The process is quite slow probably due to single theeaded sqlite IO (it is also CPU heavy so I guess it doe deconpression and IO on the same thread). Even with snappy.
As I dont think the .cooy is available for Parquet files.
Do you think it would make sense to launch a separate thread for deconpression to get more CPU power within multicore machines?
Separate threads would make sense - I think someone else mentioned that since each column is compressed separately, there's a lot of opportunity for parallelism. If we did add that, it'd probably make sense to make the parallelism configurable.

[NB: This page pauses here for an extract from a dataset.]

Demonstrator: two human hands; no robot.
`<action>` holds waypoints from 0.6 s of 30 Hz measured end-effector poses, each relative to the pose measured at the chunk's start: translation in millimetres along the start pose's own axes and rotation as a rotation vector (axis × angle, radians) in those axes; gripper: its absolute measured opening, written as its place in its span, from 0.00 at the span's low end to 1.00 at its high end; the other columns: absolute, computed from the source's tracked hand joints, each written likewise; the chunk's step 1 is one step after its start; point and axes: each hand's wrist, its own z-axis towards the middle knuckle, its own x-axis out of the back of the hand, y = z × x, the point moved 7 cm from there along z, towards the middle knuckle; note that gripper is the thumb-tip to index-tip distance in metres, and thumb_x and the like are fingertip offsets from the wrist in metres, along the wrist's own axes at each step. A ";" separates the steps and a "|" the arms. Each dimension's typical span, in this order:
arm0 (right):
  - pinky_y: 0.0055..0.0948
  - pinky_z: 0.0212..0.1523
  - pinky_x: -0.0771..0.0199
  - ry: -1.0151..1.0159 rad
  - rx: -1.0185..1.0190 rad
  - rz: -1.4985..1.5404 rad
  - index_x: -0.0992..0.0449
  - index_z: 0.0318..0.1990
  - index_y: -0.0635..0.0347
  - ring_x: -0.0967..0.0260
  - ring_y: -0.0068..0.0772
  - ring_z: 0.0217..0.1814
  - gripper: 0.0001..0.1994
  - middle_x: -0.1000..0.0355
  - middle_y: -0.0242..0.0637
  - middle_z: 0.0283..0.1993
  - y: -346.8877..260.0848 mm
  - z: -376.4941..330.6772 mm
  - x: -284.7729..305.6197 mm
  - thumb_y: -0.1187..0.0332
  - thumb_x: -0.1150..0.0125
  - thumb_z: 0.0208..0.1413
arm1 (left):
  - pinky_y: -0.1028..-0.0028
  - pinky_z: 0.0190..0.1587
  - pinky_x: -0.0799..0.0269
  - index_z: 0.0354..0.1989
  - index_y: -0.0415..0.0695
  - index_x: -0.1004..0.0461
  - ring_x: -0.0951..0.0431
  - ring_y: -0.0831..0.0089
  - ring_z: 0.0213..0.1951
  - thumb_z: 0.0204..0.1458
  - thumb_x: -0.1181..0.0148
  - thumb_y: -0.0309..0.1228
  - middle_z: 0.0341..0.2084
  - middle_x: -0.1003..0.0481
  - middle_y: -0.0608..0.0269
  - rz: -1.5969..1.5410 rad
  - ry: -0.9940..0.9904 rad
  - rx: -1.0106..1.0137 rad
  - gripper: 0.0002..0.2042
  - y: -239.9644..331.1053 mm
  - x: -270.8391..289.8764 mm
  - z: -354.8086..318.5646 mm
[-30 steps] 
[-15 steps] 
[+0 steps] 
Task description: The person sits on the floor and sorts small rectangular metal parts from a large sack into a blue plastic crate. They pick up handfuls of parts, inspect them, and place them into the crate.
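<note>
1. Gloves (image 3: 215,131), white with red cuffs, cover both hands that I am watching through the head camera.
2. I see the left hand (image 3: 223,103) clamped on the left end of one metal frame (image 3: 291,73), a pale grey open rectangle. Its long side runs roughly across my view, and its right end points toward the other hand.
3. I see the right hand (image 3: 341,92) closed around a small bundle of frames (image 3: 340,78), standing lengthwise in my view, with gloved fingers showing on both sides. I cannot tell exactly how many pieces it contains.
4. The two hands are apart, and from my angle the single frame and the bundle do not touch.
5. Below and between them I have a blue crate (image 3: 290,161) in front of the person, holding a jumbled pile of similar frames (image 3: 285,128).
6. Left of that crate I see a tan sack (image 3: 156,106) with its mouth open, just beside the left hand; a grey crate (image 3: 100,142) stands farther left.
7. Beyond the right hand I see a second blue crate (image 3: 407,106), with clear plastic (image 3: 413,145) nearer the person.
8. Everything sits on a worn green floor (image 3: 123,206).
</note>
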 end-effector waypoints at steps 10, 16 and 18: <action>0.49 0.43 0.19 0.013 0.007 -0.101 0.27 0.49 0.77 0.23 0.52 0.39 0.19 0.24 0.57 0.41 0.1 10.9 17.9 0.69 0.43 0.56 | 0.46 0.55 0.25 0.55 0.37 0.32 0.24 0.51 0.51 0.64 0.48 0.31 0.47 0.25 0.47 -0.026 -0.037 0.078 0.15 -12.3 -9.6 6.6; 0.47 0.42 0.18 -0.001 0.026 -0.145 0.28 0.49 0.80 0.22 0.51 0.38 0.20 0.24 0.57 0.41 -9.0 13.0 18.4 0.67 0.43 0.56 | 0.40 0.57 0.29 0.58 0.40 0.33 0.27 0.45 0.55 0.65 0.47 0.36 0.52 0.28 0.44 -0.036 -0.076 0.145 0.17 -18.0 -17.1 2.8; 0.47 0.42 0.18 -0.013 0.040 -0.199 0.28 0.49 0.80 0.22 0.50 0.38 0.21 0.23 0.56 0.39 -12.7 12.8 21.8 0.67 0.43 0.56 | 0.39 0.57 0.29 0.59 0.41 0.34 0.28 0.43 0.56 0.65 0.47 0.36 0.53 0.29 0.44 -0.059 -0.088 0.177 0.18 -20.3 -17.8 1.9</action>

I wonder if SELECT * might actually load everything into memory. When we emit values, we emit them with SQLITE_TRANSIENT (see https://github.com/cldellow/sqlite-parquet-vtable/blob/d44c88ad64499265ca64ac0d1ffc456a5b262092/parquet/parquet.cc#L294) which tells SQLite that it can't rely on the pointer being valid for the duration of the query, and so it must do a defensive copy. This is described at https://sqlite.org/c3ref/result_blob.html
It sounds like you're attaching the parquet file and then trying to ingest it into a regular SQLite table? I can imagine that if you were doing INSERT INTO xyz SELECT * FROM abc that sqlite could do that with a fixed amount of memory, but maybe they don't. If that was the case, a workaround, might be to do N queries that use where clauses to filter the table into N disjoint sets.
BTW - this repo is largely inactive now. In fact, I see that you have a PR from a few months ago that I failed to notice :(
Would you like to be added as a collaborator so you can directly merge stuff?
BTW - this repo is largely inactive now. In fact, I see that you have a PR from a few months ago that I failed to notice :(
Would you like to be added as a collaborator so you can directly merge stuff?
That would be nice. I could refine the PR and merge it.
Great, invite sent!
The issue was with using a UNION ALL VIEW over two Parquet files causing the whole VIEW to be materialised when accessed. Resolved the issue by not using the VIEW in the first place.